Since Shaun has a proof-of-concept example for option 2, I figured I’d showcase a sample APIM policy snippet for option 3. In the APIM policy snippet below, I determine if the stream property is included in the request body and store the value in a variable (it will be true or false). I then check the variable to see if the value is true, and if so I return a 404 status code with the message that streaming chat completions are not allowed.

        <!-- Capture the value of the streaming property if it is included -->
        <choose>
            <when condition="@(context.Request.Body.As<JObject>(true)["stream"] != null && context.Request.Body.As<JObject>(true)["stream"].Type != JTokenType.Null)">
                <set-variable name="isStream" value="@{
                    var content = (context.Request.Body?.As<JObject>(true));
                    string streamValue = content["stream"].ToString();
                    return streamValue;
                }" />
            </when>
        </choose>
        <!-- Blocks streaming completions and returns 404 -->
        <choose>
            <when condition="@(context.Variables.GetValueOrDefault<string>("isStream","false").Equals("true", StringComparison.OrdinalIgnoreCase))">
                <return-response>
                    <set-status code="404" reason="BlockStreaming" />
                    <set-header name="Microsoft-Azure-Api-Management-Correlation-Id" exists-action="override">
                        <value>@{return Guid.NewGuid().ToString();}</value>
                    </set-header>
                    <set-body>Streaming chat completions are not allowed by this organization.</set-body>
                </return-response>
            </when>
        </choose>

If you ignore streaming chat completions and try to use a policy such as this one, the model will complete the completion but APIM will throw a 500 status code back at the developer because the structure of a streaming response doesn’t look like the structure of a non-streaming response and it can’t be parsed using that policy’s logic.
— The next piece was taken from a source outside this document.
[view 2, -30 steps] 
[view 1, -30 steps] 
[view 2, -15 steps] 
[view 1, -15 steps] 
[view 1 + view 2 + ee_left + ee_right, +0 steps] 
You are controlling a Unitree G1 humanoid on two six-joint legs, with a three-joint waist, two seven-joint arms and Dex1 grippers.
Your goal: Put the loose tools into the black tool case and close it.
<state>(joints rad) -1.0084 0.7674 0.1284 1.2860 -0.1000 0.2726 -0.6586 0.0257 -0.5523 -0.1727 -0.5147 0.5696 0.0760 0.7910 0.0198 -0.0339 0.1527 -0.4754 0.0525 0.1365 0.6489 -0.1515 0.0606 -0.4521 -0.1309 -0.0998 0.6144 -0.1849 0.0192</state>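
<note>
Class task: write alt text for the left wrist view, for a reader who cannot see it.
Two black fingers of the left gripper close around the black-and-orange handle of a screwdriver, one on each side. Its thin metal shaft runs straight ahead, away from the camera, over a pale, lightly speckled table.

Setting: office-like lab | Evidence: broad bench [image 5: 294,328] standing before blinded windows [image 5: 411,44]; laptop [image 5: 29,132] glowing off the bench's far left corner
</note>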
This means you’ll be throwing money out of the window and potentially struggling with troubleshooting root cause. TLDR, pick an option above to deal with streaming and get it in place if you’re using APIM for logging today or plan to.

Last but not least, I want to link to a wonderful policy snippet by Shaun Callighan. This policy snippet dumps the trace logs from APIM into the headers returned in the response from APIM. This is incredibly helpful when troubleshooting a 500 status code returned by APIM.

Well folks, that wraps up this short blog post on this Friday afternoon. Have a great weekend and happy holidays!